Aim of the exercise → Every record is to be printed exactly as written, and any picture in it is skipped.
+++
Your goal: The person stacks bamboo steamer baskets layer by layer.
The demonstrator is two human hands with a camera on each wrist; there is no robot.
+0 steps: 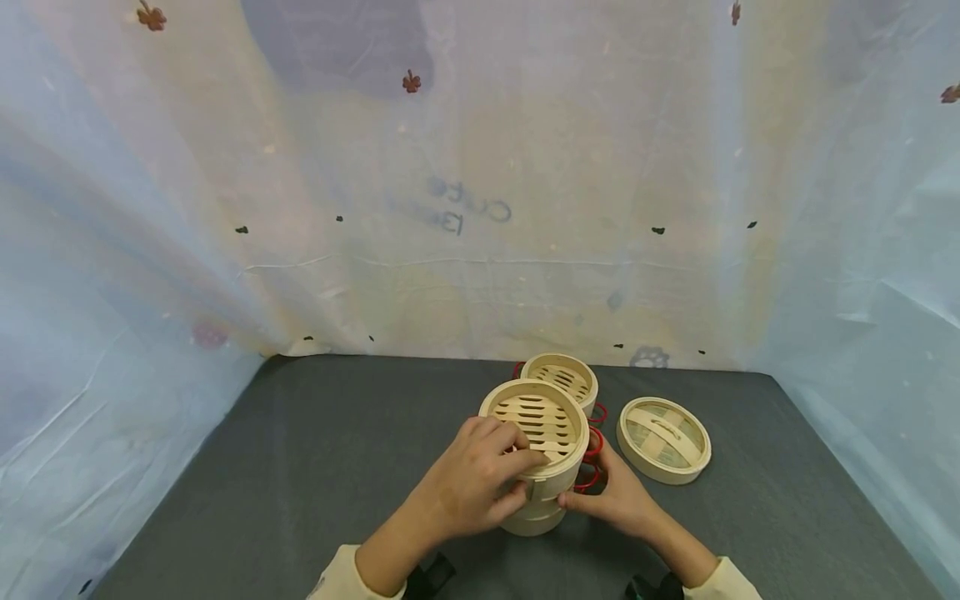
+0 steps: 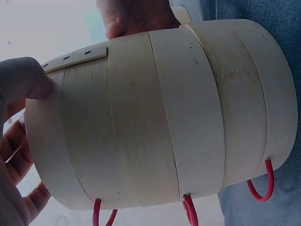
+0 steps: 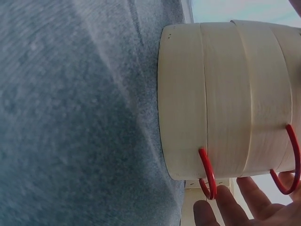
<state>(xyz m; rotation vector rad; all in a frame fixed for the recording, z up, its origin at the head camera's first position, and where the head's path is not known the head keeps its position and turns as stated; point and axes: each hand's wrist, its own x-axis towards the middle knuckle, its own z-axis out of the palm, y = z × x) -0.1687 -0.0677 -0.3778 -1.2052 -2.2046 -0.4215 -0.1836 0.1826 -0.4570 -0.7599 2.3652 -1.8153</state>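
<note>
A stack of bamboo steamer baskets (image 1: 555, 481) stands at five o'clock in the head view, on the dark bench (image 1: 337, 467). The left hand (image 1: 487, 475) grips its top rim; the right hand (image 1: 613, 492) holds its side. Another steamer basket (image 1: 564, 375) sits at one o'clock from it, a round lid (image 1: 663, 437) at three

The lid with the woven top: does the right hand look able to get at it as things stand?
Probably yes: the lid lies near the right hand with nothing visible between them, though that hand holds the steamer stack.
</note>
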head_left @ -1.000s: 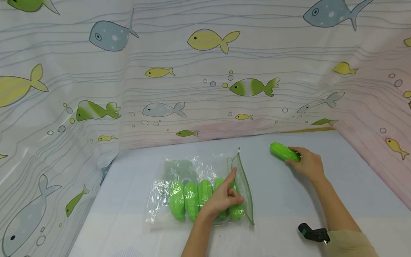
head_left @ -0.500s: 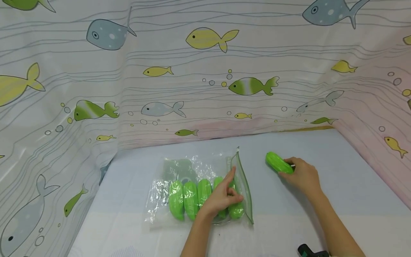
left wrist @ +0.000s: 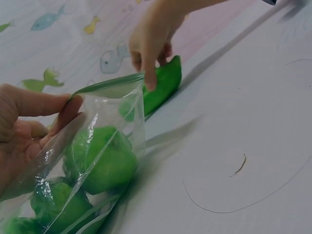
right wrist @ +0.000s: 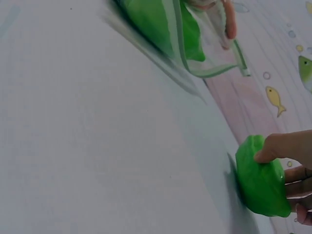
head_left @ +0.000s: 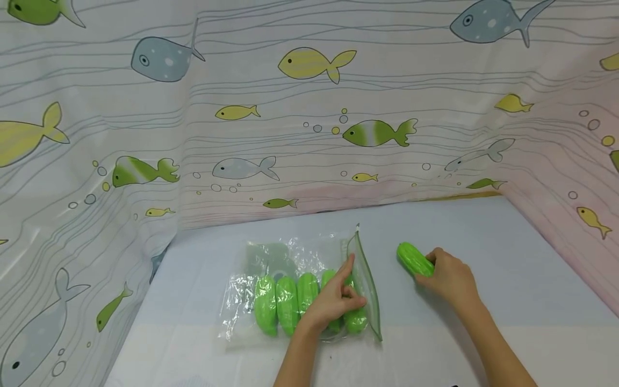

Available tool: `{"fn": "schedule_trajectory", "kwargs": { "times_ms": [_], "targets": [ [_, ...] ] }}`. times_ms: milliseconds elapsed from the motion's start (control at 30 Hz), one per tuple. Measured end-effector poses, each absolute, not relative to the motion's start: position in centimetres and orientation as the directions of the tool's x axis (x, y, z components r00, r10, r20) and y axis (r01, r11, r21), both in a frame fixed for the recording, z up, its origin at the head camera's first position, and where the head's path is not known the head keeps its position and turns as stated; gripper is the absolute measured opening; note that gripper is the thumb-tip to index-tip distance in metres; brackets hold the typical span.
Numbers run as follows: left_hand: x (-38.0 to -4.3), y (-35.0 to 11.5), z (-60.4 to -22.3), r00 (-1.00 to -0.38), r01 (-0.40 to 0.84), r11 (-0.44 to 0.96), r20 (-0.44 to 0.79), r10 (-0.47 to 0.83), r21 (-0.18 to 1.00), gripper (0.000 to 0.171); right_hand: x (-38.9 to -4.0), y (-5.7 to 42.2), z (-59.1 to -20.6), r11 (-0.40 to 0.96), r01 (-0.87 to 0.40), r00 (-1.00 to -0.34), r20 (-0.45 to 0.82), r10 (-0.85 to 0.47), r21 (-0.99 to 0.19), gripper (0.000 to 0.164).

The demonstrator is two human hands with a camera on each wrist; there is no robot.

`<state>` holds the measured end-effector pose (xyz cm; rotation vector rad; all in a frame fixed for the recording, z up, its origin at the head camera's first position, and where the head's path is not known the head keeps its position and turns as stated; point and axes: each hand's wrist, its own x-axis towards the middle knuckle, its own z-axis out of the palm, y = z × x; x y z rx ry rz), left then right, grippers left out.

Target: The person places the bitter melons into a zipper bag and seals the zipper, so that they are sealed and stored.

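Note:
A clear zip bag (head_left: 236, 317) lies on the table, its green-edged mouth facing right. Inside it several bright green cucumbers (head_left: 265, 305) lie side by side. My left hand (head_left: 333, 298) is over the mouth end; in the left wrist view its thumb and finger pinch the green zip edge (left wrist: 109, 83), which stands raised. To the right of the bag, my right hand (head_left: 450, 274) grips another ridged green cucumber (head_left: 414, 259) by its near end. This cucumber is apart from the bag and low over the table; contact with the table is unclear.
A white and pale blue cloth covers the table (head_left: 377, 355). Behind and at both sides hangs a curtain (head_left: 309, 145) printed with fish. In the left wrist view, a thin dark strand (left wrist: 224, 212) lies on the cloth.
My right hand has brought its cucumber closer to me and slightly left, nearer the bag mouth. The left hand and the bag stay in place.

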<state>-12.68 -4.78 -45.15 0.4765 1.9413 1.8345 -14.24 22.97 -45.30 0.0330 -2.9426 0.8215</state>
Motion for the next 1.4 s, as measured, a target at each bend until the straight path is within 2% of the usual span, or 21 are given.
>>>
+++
Result →
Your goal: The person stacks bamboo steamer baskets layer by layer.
The demonstrator is two human hands with a camera on each wrist; there is no robot.
+0 steps: 
+0 steps: 
+0 steps: 
<state>(xyz m; rotation vector rad; all in a frame fixed for the recording, z up, its origin at the head camera's first position, and where the head's path is not known the head keeps its position and turns as stated; point and axes: each hand's wrist, its own x-axis towards the middle knuckle, its own z-axis out of the palm, y = z × x) -0.1687 -0.0677 -0.3778 -1.2052 -2.2046 -0.4215 -0.1836 0.1826 -0.4570 -0.7599 2.3652 -1.8153</state>
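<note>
A stack of bamboo steamer baskets (image 1: 555, 481) stands at five o'clock in the head view, on the dark bench (image 1: 337, 467). The left hand (image 1: 487, 475) grips its top rim; the right hand (image 1: 613, 492) holds its side. Another steamer basket (image 1: 564, 375) sits at one o'clock from it, a round lid (image 1: 663, 437) at three

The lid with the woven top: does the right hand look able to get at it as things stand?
Probably yes: the lid lies near the right hand with nothing visible between them, though that hand holds the steamer stack.
</note>
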head_left @ -1.000s: 
head_left @ -0.500s: 
left wrist @ +0.000s: 
right wrist @ +0.000s: 
head_left @ +0.000s: 

Available tool: `{"fn": "schedule_trajectory", "kwargs": { "times_ms": [_], "targets": [ [_, ...] ] }}`. times_ms: milliseconds elapsed from the motion's start (control at 30 Hz), one per tuple. Measured end-effector poses, each absolute, not relative to the motion's start: position in centimetres and orientation as the directions of the tool's x axis (x, y, z components r00, r10, r20) and y axis (r01, r11, r21), both in a frame fixed for the recording, z up, its origin at the head camera's first position, and where the head's path is not known the head keeps its position and turns as stated; gripper is the absolute measured opening; note that gripper is the thumb-tip to index-tip distance in metres; brackets hold the typical span.
Numbers run as follows: left_hand: x (-38.0 to -4.3), y (-35.0 to 11.5), z (-60.4 to -22.3), r00 (-1.00 to -0.38), r01 (-0.40 to 0.84), r11 (-0.44 to 0.96), r20 (-0.44 to 0.79), r10 (-0.47 to 0.83), r21 (-0.18 to 1.00), gripper (0.000 to 0.171); right_hand: x (-38.9 to -4.0), y (-5.7 to 42.2), z (-59.1 to -20.6), r11 (-0.40 to 0.96), r01 (-0.87 to 0.40), r00 (-1.00 to -0.34), r20 (-0.45 to 0.82), r10 (-0.85 to 0.47), r21 (-0.99 to 0.19), gripper (0.000 to 0.164).

The demonstrator is two human hands with a camera on each wrist; there is no robot.

`<state>` holds the measured end-effector pose (xyz cm; rotation vector rad; all in a frame fixed for the recording, z up, its origin at the head camera's first position, and where the head's path is not known the head keeps its position and turns as stated; point and axes: each hand's wrist, its own x-axis towards the middle knuckle, its own z-axis out of the palm, y = z × x; x y z rx ry rz), left then right, grippers left out.

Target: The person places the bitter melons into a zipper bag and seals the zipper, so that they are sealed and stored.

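Note:
A clear zip bag (head_left: 236, 317) lies on the table, its green-edged mouth facing right. Inside it several bright green cucumbers (head_left: 265, 305) lie side by side. My left hand (head_left: 333, 298) is over the mouth end; in the left wrist view its thumb and finger pinch the green zip edge (left wrist: 109, 83), which stands raised. To the right of the bag, my right hand (head_left: 450, 274) grips another ridged green cucumber (head_left: 414, 259) by its near end. This cucumber is apart from the bag and low over the table; contact with the table is unclear.
A white and pale blue cloth covers the table (head_left: 377, 355). Behind and at both sides hangs a curtain (head_left: 309, 145) printed with fish. In the left wrist view, a thin dark strand (left wrist: 224, 212) lies on the cloth.
My right hand has brought its cucumber closer to me and slightly left, nearer the bag mouth. The left hand and the bag stay in place.
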
<state>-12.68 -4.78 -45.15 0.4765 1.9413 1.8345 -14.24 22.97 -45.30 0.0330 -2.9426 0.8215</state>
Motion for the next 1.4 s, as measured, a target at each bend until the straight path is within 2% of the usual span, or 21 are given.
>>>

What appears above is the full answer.